Allá en el fondo, Ben estaba ocupado y fue Anna quien le llevó el

café au lait y lo puso al lado de Peter.

—No se preocupe demasiado, señor. Cuando pase el primer momento haré lo que pueda. Miss Marsha tiene demasiado tiempo para pensar, en sí misma. Si su padre estuviera más aquí, tal vez las cosas fueran de otra manera. Pero no está. Casi nunca.

—Es usted muy comprensiva.

Peter recordó lo que Marsha le había referido acerca de Anna: cómo de muchacha se había visto obligada a contraer matrimonio con un hombre que apenas conocía; pero la felicidad del matrimonio había durado más de cuarenta años, hasta que el marido de Anna murió el año pasado.

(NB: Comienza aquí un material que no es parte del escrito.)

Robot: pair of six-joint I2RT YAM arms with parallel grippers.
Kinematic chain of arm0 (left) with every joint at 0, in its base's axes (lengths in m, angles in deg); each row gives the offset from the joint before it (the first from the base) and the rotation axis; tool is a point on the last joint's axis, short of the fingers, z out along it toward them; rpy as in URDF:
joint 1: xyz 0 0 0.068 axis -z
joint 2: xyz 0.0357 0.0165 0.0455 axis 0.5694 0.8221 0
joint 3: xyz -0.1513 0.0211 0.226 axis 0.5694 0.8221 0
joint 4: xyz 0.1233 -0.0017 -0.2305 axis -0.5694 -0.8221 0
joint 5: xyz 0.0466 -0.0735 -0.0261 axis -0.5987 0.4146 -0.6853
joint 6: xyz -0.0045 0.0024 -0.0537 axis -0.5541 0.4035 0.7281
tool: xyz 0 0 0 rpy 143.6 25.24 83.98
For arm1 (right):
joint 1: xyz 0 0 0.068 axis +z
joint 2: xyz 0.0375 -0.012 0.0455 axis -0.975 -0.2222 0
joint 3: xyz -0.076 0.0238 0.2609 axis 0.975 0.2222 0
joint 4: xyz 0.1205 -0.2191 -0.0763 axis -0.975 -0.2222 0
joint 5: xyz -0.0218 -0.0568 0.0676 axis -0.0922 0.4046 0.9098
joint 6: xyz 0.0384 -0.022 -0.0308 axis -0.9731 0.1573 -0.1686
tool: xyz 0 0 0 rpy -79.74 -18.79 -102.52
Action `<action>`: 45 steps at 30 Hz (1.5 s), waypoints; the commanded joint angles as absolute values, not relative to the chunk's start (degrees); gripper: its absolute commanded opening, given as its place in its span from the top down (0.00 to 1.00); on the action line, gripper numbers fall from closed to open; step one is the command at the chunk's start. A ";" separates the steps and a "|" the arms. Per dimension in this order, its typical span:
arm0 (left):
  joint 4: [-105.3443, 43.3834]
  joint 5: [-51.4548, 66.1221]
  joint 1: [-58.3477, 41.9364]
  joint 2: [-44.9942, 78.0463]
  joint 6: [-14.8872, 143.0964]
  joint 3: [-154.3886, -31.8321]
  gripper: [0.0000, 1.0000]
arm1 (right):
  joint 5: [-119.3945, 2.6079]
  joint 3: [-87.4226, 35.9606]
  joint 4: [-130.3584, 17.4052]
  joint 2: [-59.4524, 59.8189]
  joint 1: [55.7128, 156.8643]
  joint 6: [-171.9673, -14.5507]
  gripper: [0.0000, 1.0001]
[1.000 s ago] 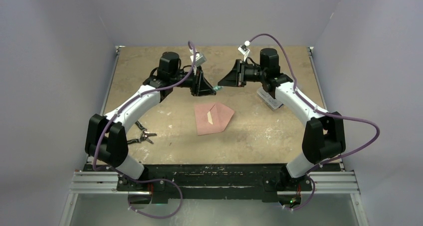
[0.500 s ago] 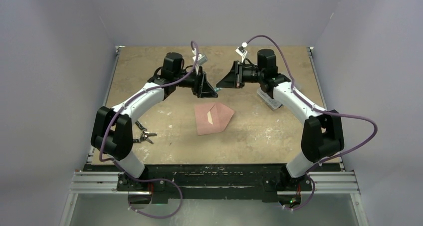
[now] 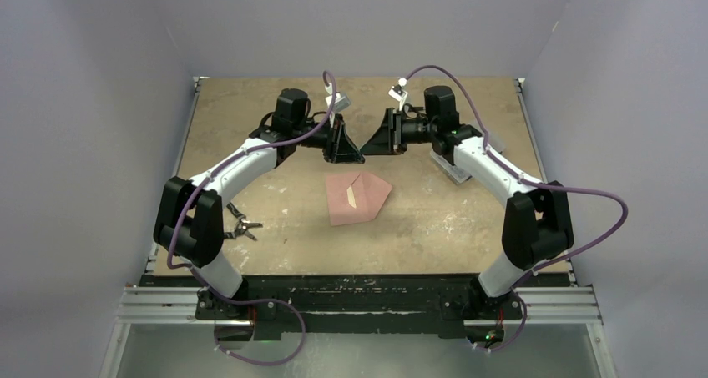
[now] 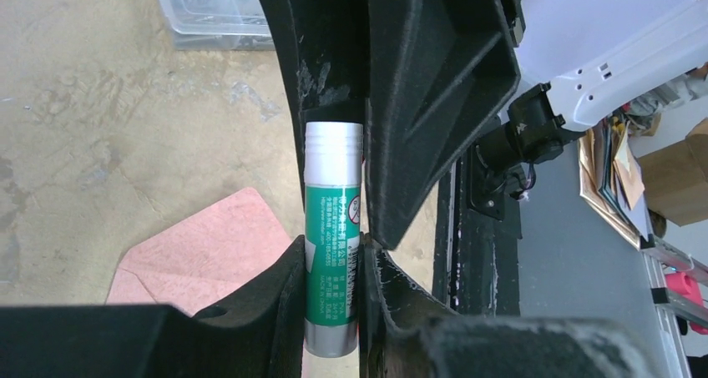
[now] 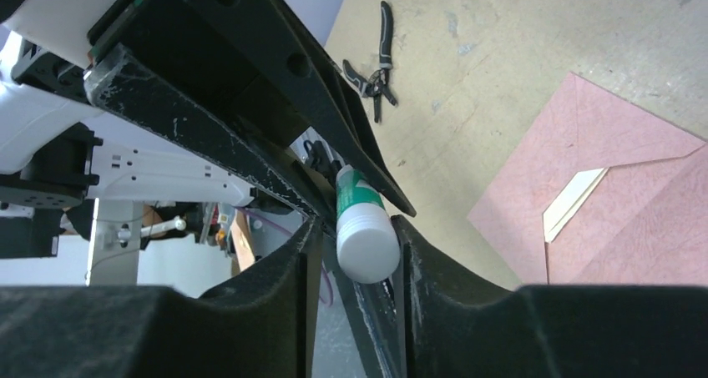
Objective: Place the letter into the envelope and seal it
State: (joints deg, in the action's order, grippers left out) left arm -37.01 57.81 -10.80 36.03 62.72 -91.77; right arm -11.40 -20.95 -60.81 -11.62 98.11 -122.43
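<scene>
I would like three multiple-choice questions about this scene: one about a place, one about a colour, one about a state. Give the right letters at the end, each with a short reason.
1. Where are the pliers?
A. in a box
B. on the table, left of the envelope
C. on the envelope

2. What colour is the label of the glue stick?
A. green
B. blue
C. yellow

3. How is the glue stick now?
A. lying on the table
B. standing on the envelope
C. held in the air by the jaws of both arms

Answers:
1 B: the top view shows them lying there, apart from the envelope.
2 A: the left wrist view shows a green label on a white tube.
3 C: each wrist view shows its own jaws shut on the stick, above the table.
</scene>
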 commanded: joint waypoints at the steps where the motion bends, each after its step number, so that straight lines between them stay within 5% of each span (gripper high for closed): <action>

—Me han hablado de su marido. Debió de ser un gran hombre.

—¿Mi marido? —El ama de llaves se echó a reír—. No he tenido esposo. Nunca, en toda mi vida, he estado casada. Soy una solterona…

Marsha le había dicho:

Vivían con nosotros, Anna y su marido. Era el hombre más bueno y gentil que haya conocido. Si ha habido un matrimonio feliz fue el de ellos. Marsha había utilizado el cuadro para reforzar su propio argumento cuando le pidió a Peter que se casara con ella.

Anna todavía reía:

Mon Dieu! Miss Marsha le ha estado relatando todos sus cuentos. Inventa con facilidad. Muchas veces está fingiendo, por cuyo motivo usted no necesita preocuparse por lo que pasó.

—Comprendo. —Peter no estaba seguro de comprender, pero se sintió aliviado.

Ben lo acompañó a la puerta. Eran más de las nueve, y el día ya se hacía caluroso. Peter caminó con rapidez hacia St. Charles Avenue desde donde se dirigió al hotel. Esperaba que la caminata le quitara la soñolencia que podía sentir después de semejante comida. Lamentaba mucho no volver a ver a Marsha, y le tenía lástima por una razón que no alcanzaba a comprender. Se preguntó si alguna vez entendería a las mujeres. Lo dudaba.